Which lines of the entries contain the string "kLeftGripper"? Please find them and copy them.

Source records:

+++

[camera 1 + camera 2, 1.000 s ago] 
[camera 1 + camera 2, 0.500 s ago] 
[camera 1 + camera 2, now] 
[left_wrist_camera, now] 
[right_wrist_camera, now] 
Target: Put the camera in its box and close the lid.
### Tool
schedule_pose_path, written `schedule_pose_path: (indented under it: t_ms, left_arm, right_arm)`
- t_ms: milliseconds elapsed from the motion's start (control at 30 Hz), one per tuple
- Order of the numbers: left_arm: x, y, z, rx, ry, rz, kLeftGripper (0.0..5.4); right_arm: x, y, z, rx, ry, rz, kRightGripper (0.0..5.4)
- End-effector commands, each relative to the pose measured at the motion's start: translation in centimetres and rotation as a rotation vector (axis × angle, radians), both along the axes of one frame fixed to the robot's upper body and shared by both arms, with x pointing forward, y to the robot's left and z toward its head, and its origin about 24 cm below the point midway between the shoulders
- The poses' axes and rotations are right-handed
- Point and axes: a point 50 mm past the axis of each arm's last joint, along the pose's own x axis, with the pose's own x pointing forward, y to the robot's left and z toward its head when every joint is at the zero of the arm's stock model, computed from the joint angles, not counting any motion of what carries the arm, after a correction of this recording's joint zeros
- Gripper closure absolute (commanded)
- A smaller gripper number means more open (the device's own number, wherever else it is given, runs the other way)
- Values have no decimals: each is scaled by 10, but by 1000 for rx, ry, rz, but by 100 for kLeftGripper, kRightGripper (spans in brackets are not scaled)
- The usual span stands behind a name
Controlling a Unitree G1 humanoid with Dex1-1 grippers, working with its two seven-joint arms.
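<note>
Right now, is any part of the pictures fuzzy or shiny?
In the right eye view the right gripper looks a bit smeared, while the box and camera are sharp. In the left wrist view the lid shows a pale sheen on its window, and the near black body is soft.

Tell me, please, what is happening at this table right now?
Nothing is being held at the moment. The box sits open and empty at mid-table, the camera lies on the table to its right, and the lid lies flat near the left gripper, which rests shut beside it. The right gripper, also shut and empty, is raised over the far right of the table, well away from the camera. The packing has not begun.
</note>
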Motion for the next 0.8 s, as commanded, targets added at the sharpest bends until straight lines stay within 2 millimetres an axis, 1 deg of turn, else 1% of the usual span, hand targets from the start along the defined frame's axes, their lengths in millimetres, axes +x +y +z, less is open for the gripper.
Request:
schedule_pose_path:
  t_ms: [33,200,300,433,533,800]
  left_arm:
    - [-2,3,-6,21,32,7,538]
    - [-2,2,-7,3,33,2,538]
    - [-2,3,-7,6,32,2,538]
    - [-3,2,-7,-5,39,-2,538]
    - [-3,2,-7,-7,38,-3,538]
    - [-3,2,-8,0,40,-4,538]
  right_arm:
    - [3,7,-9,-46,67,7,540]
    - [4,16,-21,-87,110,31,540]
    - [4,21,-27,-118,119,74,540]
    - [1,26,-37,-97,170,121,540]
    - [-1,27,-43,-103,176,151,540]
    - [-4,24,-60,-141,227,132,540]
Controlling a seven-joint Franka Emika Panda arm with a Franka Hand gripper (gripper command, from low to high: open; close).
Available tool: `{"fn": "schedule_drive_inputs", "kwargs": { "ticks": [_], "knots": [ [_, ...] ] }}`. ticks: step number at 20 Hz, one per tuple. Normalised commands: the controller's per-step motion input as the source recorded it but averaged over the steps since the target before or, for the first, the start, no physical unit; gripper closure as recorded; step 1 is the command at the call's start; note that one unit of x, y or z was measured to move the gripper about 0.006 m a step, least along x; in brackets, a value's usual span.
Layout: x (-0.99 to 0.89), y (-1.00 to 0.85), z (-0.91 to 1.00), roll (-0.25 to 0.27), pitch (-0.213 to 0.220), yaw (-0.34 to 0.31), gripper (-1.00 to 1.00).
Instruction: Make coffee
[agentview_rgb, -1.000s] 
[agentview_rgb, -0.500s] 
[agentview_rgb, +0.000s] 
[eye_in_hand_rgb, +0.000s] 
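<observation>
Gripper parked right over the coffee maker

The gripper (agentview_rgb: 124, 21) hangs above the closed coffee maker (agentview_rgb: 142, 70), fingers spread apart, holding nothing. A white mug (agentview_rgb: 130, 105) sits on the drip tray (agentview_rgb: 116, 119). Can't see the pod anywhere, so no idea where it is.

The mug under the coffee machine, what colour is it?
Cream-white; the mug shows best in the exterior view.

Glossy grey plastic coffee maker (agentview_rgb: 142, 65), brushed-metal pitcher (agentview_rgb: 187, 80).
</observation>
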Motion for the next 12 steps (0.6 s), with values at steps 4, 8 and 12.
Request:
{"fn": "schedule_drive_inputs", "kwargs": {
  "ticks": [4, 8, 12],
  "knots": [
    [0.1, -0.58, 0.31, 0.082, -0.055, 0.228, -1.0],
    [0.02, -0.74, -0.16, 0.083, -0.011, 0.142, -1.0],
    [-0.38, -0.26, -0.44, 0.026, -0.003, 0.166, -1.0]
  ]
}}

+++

Exercise answer:
- Order of the numbers: left_arm: x, y, z, rx, ry, rz, kLeftGripper (0.0..5.4); right_arm: x, y, z, rx, ry, rz, kRightGripper (0.0..5.4)
- Values have no decimals: each is scaled by 10, but by 1000 for rx, ry, rz, but by 100 for kLeftGripper, kRightGripper (spans in brackets are not scaled)

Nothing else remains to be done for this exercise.